Requirement:
Scan the listing below. Return every line containing the string "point".
[Supplied material]
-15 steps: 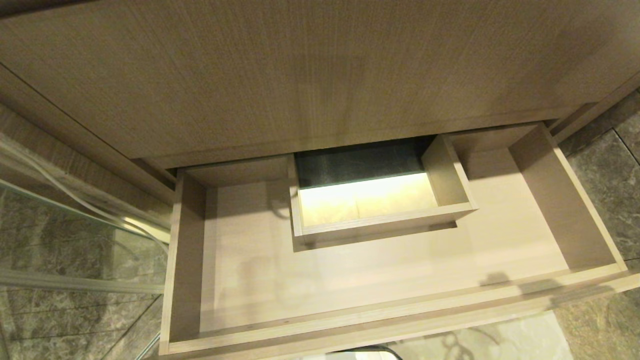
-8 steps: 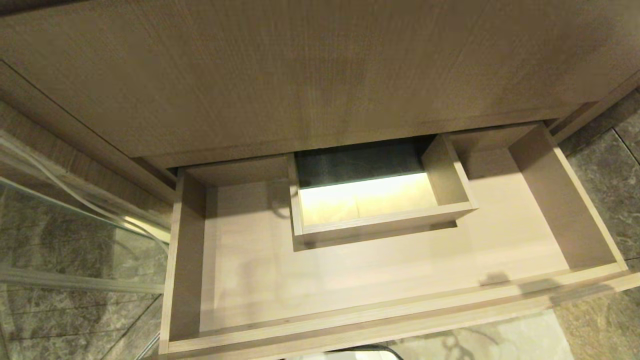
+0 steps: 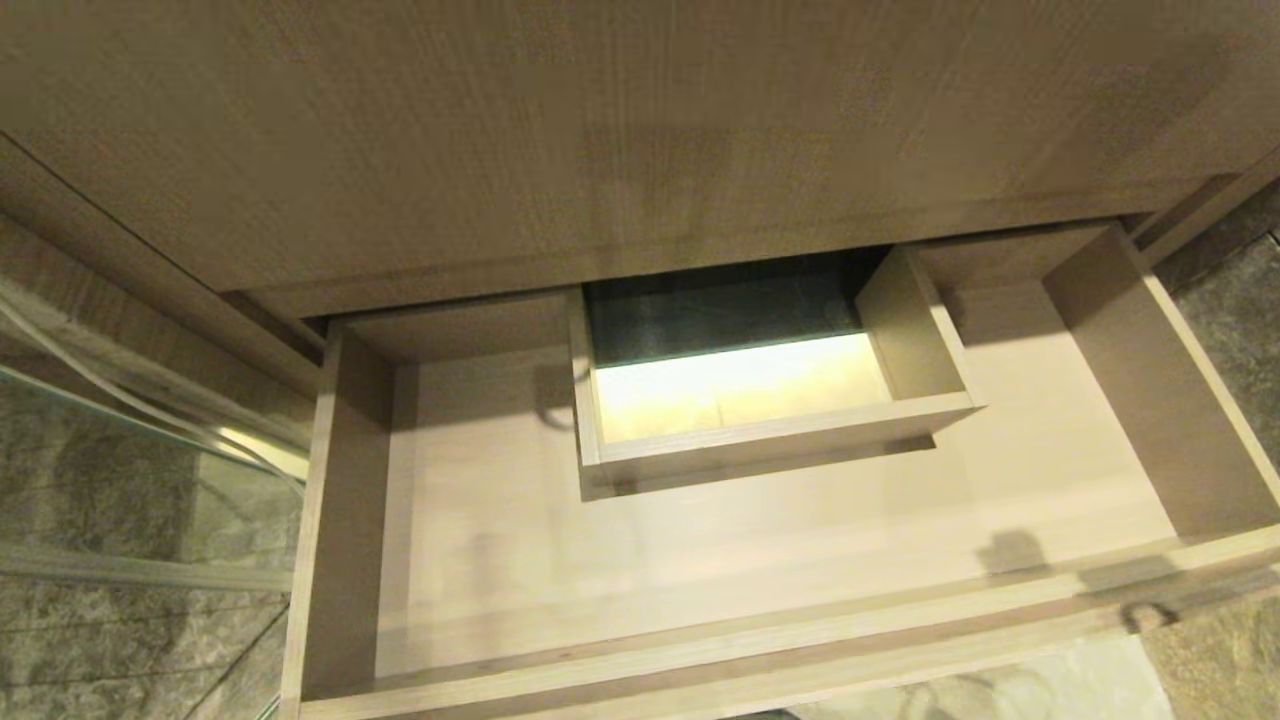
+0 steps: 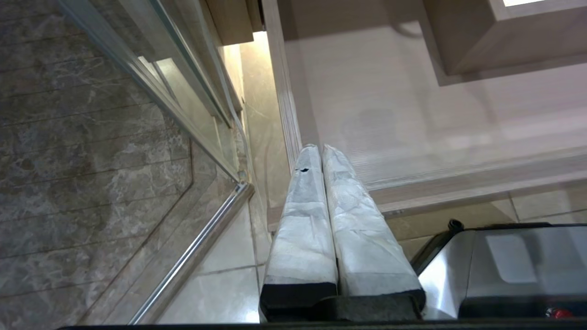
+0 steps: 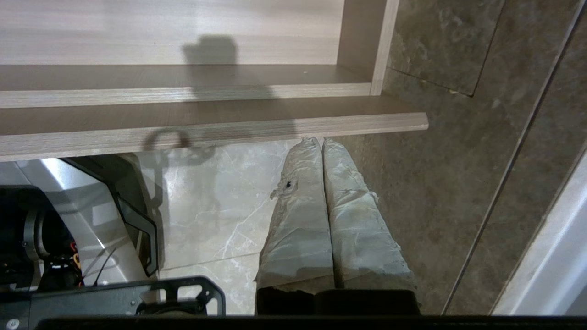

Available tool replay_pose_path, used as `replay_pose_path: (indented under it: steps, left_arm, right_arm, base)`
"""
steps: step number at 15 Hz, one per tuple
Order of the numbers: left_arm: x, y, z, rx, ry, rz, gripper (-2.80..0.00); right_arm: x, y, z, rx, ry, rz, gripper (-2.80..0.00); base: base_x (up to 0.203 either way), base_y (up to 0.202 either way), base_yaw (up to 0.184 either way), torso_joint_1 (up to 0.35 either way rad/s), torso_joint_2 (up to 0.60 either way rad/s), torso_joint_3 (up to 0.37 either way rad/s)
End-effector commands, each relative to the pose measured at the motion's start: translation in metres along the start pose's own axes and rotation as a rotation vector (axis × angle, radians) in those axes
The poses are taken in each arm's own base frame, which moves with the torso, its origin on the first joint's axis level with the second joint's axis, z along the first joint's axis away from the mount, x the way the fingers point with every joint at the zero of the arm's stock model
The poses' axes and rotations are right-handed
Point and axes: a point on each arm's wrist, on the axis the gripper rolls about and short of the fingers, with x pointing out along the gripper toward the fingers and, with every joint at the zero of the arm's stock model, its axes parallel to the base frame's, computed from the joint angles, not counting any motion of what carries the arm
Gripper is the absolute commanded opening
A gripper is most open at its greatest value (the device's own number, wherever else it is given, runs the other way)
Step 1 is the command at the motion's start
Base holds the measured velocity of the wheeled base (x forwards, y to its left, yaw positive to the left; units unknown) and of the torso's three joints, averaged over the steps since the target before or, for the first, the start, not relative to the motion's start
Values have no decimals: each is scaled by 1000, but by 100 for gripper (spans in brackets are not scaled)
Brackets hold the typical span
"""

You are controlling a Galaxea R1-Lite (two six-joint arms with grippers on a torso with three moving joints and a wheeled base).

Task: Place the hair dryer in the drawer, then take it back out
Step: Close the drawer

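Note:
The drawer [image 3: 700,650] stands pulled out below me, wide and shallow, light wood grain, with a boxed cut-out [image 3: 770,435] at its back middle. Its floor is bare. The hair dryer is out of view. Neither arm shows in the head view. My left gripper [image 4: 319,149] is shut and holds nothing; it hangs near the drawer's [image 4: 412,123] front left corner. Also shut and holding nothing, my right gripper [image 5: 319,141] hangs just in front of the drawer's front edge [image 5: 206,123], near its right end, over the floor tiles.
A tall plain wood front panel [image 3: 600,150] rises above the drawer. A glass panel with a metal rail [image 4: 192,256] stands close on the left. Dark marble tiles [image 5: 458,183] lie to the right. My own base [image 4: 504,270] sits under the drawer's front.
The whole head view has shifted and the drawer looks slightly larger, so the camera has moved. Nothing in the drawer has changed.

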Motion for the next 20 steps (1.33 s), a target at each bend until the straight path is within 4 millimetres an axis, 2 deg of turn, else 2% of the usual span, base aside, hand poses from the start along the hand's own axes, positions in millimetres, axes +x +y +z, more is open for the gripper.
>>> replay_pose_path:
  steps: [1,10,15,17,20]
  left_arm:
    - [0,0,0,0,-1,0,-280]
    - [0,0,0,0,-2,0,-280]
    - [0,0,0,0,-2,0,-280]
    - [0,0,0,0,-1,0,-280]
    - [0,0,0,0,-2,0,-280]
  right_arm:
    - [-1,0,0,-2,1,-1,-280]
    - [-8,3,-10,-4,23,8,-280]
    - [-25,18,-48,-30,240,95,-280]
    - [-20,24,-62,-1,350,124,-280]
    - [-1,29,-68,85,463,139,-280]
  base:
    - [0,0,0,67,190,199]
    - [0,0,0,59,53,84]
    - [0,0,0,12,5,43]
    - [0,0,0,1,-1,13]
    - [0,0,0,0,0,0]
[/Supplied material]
Answer space:
The poses are taken in each arm's own base frame, which moves with the torso, its origin on the first joint's axis level with the second joint's axis, z along the first joint's axis away from the mount, x the way the fingers point with every joint at the zero of the arm's stock model
Point and axes: a point on each arm's wrist, on the axis the gripper rolls about and short of the fingers, with x pointing out along the gripper toward the fingers and, with every joint at the zero of the arm's stock model, its axes parallel to the base frame's, computed from the joint angles, not counting any motion of what carries the arm

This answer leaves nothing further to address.